Re: Are these characters encoded?

Asmus Freytag Sun, 02 Dec 2001 22:14:20 -0800

At 05:29 PM 12/1/01 -0600, David Starner wrote:
> > It is certainly not a glyph variant of an ampersand. An ampersand is
> > a ligature of e and t. This is certainly an abbreviation of och. That
> > both mean "and" is NOT a reason for unifying different signs.
>
>But the fact that they never appear in the same text in the same font,
>and that one appears in handwritten text in the same places as the
>ampersand appears in machine written text means that it is a glyph
>variant.
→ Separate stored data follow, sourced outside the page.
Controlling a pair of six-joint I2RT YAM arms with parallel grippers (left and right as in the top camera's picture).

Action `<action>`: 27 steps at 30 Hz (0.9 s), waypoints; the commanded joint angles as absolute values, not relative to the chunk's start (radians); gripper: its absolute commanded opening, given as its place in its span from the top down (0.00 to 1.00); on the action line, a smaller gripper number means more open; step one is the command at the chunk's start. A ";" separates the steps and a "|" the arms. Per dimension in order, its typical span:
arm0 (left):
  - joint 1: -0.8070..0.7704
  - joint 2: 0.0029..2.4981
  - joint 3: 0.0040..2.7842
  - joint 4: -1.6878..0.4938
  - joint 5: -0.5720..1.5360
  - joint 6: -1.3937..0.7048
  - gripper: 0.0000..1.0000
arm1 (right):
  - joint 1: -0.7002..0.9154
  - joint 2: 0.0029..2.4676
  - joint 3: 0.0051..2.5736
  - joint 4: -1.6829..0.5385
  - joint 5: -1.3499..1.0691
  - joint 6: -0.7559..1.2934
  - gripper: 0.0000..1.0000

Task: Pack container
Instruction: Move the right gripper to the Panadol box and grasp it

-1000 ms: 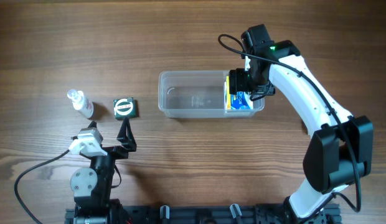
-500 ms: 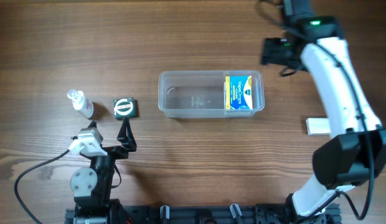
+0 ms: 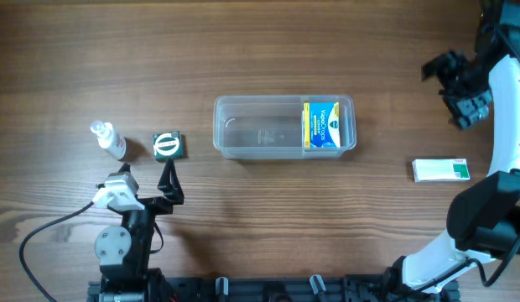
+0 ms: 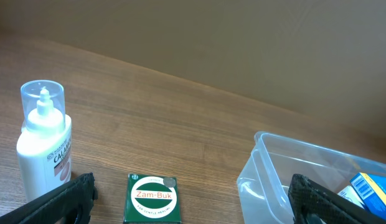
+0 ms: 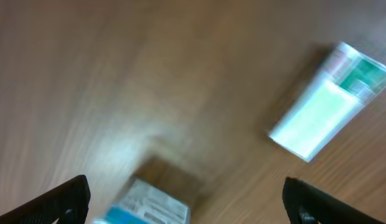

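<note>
The clear plastic container (image 3: 260, 126) lies mid-table, and a blue and yellow box (image 3: 321, 125) lies in its right end. My right gripper (image 3: 461, 88) is open and empty, high above the table's far right, away from the container. My left gripper (image 3: 147, 178) is open and empty at the lower left, just in front of a green Zam-Buk box (image 3: 167, 146). In the left wrist view the Zam-Buk box (image 4: 152, 198) lies between the open fingers (image 4: 193, 208), with the container (image 4: 286, 174) at right. The right wrist view is blurred, and its fingers (image 5: 187, 202) are spread wide.
A small clear bottle with white lotion (image 3: 109, 140) stands left of the Zam-Buk box and shows in the left wrist view (image 4: 43, 149). A white and green box (image 3: 440, 169) lies on the table at right and shows in the right wrist view (image 5: 327, 112).
My right gripper let go of the blue and yellow box inside the container, then rose and swung away to the far right. The white and green box came into view. The left arm stayed still.
</note>
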State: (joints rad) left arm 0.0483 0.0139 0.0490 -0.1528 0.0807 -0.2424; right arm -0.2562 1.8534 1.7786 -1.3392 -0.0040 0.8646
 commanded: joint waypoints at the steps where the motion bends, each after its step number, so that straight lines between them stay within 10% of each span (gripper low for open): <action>1: 0.054 0.007 0.042 -0.150 0.089 -0.247 0.00 | -0.274 1.853 1.750 -1.443 0.194 1.285 0.00; 27: 0.054 0.007 0.042 -0.150 0.089 -0.247 0.00 | -0.403 1.857 1.235 -0.973 0.163 1.028 0.00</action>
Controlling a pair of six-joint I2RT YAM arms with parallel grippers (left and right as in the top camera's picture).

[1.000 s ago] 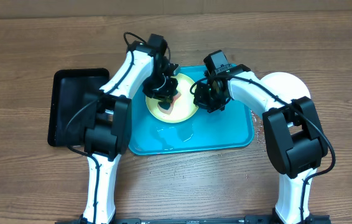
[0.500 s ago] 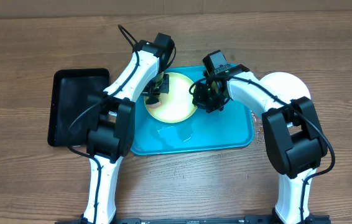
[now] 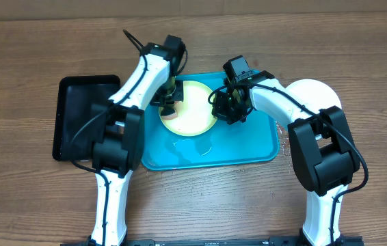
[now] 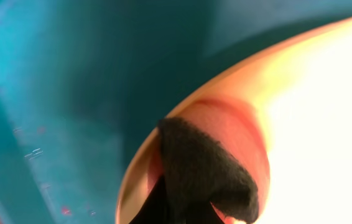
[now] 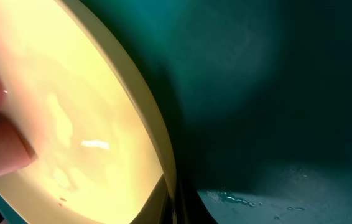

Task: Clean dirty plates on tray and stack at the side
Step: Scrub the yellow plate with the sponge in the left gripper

In any case, if it never appears in machine-written text, (if
>there's no font, as you point out for proposed ConScript additions),
>then there's no need to encode it.


Signs for faithful renderings of manuscript are - at least at the moment -
somewhat outside the scope of Unicode. Having said that, an exception for
current practice can be certainly be considered, as instances of type-set
"handwriting" are not generally uncommon, even if we can't lay our hands on
them on demand. So, on this aspect of the character alone I would not like
to make a ruling one way or another, but getting a printed 'och' would
certainly make the counterargument moot.

I wish that Unicode encoding principles were as easy as "If entity A only
occurs in one context and entity B occurs only in another, they can be
unified". Well, taking this argument to extreme, we could unify a lot of
unrelated things. Unicode might have fit in 64K after all. ;-)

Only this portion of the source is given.